## Directions
Each line starting at the one that contains "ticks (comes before" and ending at the one that contains "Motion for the" must be returned exactly, and the rest of the listing is left out.
= Beginning of Section =
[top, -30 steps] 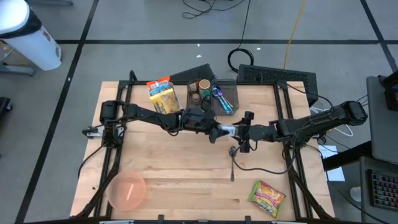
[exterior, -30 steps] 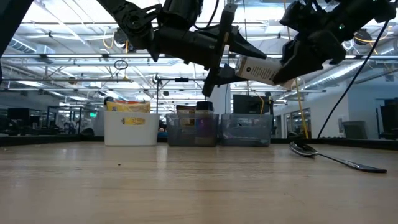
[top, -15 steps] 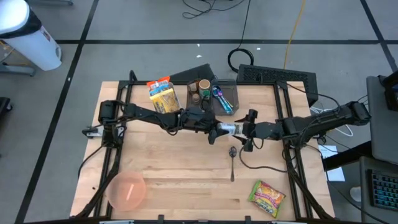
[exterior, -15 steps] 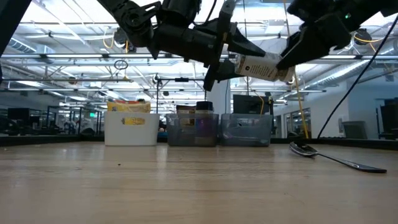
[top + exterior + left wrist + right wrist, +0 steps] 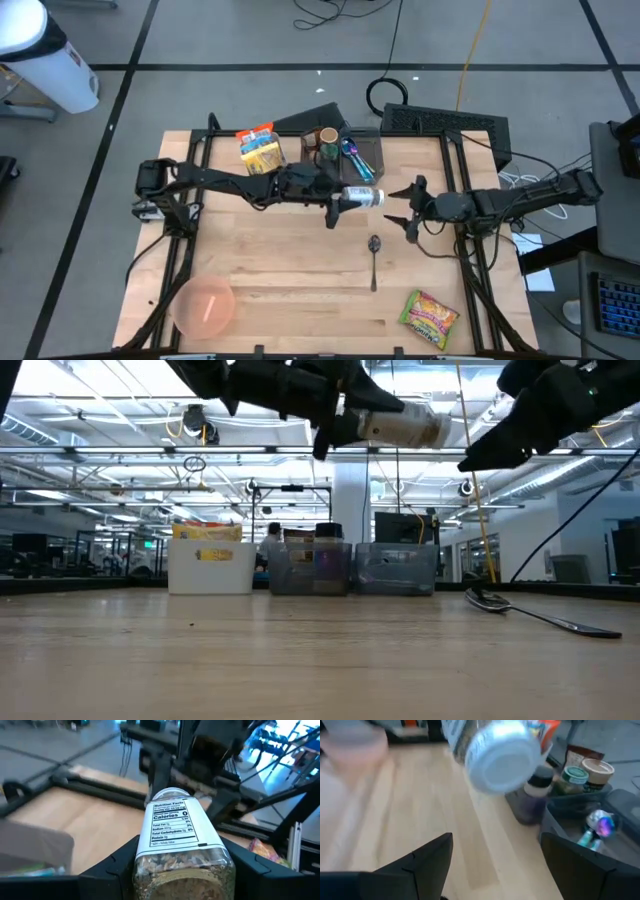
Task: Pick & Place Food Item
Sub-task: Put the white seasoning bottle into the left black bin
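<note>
- Up in the air above the middle of the surface (image 5: 300,270) is the spice jar (image 5: 362,196), lying on its side, its white cap pointing toward the right arm.
- Its nutrition label faces the left wrist camera, and brownish flakes show through the clear wall.
- The left gripper (image 5: 338,199) has its jaws clamped on the jar's base end, one finger on each side of the jar; nothing else touches it.
- The right gripper (image 5: 398,205) hangs just beside the jar's cap end, apart from it, with its jaws spread wide and nothing between them.
- Below and between the two grippers, a spoon (image 5: 374,258) lies flat on the wood.
- Toward the back edge stand a white bin (image 5: 210,567) with a yellow packet in it and dark clear bins (image 5: 362,150) holding small cans and a shiny blue item.
- A pink bowl (image 5: 204,306) sits near the front left corner of the surface.
- A colourful snack bag (image 5: 429,315) lies near the front right corner, well apart from the jar.
</note>
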You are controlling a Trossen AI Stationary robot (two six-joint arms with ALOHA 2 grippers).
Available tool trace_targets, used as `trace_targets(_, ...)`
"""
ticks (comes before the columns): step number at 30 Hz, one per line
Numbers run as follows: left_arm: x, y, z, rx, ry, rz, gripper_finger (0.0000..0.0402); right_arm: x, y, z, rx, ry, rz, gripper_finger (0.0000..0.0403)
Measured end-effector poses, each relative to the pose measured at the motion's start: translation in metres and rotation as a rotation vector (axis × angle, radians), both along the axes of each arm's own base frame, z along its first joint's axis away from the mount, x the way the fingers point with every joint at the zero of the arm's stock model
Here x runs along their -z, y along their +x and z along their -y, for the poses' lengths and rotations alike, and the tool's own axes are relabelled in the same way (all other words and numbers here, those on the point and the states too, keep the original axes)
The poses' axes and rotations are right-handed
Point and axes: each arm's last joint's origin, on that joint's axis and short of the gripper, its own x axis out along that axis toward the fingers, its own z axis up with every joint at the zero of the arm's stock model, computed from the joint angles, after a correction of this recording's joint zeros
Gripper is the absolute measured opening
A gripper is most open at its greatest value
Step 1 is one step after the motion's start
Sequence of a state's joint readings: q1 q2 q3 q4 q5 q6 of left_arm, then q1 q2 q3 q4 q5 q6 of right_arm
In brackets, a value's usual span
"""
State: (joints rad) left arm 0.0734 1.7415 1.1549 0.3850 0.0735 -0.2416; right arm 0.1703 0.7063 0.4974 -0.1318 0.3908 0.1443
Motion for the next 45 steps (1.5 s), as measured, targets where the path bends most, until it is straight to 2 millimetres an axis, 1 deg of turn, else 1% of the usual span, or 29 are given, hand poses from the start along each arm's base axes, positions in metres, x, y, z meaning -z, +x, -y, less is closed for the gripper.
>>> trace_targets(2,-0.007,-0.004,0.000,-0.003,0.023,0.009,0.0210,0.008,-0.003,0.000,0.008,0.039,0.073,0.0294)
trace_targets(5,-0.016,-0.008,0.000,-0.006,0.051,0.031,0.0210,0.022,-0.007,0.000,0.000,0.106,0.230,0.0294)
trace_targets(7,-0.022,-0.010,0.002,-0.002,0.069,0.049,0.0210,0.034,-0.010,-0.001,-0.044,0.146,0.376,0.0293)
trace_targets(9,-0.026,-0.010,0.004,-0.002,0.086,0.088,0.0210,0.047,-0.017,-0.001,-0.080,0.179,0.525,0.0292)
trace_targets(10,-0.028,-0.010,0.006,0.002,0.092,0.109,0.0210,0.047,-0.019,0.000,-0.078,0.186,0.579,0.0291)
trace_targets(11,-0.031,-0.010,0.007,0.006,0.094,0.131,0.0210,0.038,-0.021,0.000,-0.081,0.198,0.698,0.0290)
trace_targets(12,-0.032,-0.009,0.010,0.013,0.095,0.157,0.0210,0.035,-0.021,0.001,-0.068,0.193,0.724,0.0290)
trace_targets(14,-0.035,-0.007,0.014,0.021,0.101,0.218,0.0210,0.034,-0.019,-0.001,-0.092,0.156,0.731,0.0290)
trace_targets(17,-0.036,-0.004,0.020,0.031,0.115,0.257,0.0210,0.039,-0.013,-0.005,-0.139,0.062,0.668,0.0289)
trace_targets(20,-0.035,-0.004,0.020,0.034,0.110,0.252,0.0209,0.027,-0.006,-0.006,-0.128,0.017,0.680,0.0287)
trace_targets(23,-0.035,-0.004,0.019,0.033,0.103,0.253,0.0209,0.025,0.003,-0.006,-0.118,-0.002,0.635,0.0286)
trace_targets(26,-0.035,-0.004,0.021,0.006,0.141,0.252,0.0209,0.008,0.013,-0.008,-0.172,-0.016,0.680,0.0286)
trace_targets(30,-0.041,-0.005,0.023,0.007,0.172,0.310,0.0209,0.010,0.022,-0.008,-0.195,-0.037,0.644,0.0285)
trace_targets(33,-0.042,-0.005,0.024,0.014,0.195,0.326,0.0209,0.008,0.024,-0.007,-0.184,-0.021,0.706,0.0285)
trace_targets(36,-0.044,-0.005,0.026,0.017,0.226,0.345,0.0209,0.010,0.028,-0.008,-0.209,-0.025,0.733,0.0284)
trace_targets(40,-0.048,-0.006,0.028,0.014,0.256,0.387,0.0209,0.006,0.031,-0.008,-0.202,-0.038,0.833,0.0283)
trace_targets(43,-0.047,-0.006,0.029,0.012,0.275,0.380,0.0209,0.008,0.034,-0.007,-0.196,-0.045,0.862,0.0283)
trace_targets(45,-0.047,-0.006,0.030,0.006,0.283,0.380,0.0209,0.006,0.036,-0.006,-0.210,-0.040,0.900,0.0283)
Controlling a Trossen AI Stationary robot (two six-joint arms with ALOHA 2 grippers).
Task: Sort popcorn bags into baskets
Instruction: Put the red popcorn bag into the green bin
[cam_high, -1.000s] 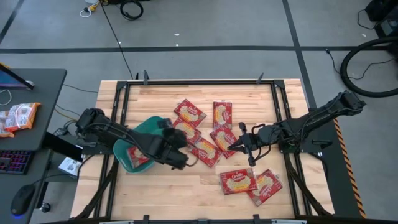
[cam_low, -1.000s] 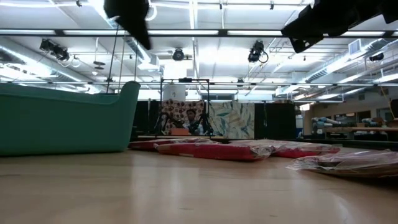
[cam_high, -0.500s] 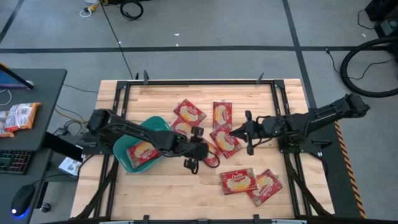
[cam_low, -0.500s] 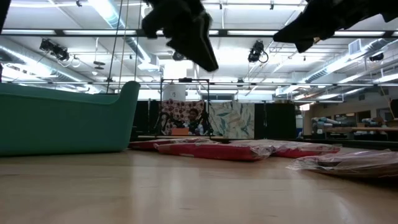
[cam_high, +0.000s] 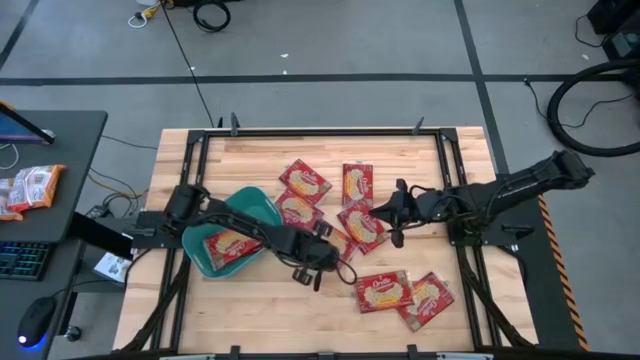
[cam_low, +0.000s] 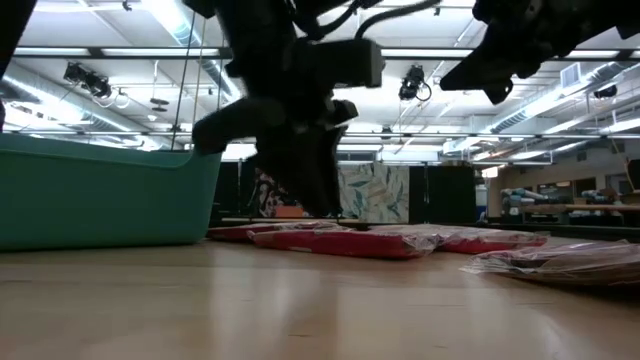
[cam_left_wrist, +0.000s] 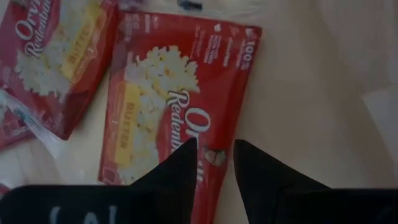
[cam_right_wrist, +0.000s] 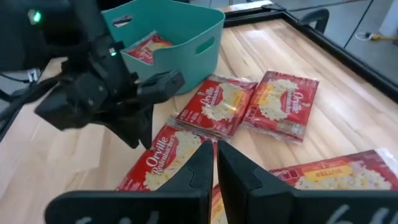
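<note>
Claw tips of the left claw (cam_left_wrist: 214, 163) sit just above the long edge of a popcorn bag (cam_left_wrist: 177, 106), parted by a narrow gap and holding nothing. We judge these packets light, thin and crinkly, with slick film that could slide on the wood, so we would pinch an edge or corner rather than press on the flat middle. In the high view that bag (cam_high: 338, 243) lies just beside the teal basket (cam_high: 196, 253), which already holds one packet (cam_high: 228, 243). The right claw (cam_right_wrist: 216, 163) hovers over the middle cluster, its tips nearly together and empty. Other bags lie flat towards the far side (cam_high: 305, 182) and the near right corner (cam_high: 384, 291). The bench (cam_high: 250, 303) is pale, smooth wood in a dark frame; beyond it stretches grey floor with cables, and a side desk.
</note>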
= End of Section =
## Written answer
ticks (comes before the columns): step number at 30 Hz, one per line
Numbers run as follows: left_arm: x, y, z, rx, ry, rz, gripper_finger (0.0000..0.0402); right_arm: x, y, z, rx, ry, rz, gripper_finger (0.0000..0.0403)
Measured end-effector poses, each relative to the pose measured at the motion's start: translation in metres and rotation as a rotation vector (axis × angle, radians), both along the axes of each arm's own base frame, z along its first joint's axis away from the mount, x the way the fingers point with every joint at the zero of the arm's stock model
Here x runs along their -z, y along their +x and z along their -y, for the poses' lengths and rotations alike, and the tool's own axes are relabelled in the same way (all other words and numbers here, those on the point and the states too, keep the original axes)
The poses' axes and rotations are right-handed
Point and axes: each arm's last joint's origin, on that joint's axis and short of the gripper, its own x axis out along that axis toward the fingers, its own z axis up with every joint at the zero of the arm's stock model, computed from the joint angles, after a correction of this recording's joint zeros
Gripper is the absolute measured opening
A gripper is most open at its greatest value
Step 1 is one step after the motion's start
Sequence of a state's joint readings: q1 q2 q3 q4 q5 q6 of left_arm, then q1 q2 q3 q4 q5 q6 of right_arm
In brackets, a value's usual span
"""
State: (joints rad) left arm 0.0734 1.7415 1.1549 0.3850 0.0735 -0.2416; right arm 0.1703 0.7063 0.4974 -0.1318 0.3908 0.1443
Motion for the next 45 steps (1.5 s), as measured, targets where the path bends most, until it is straight to 2 millimetres an axis, 1 deg of turn, else 1% of the usual span, or 29 are given, hand poses from the start along each arm's base axes, positions in metres, x, y, z meaning -z, +x, -y, less is closed for the gripper.

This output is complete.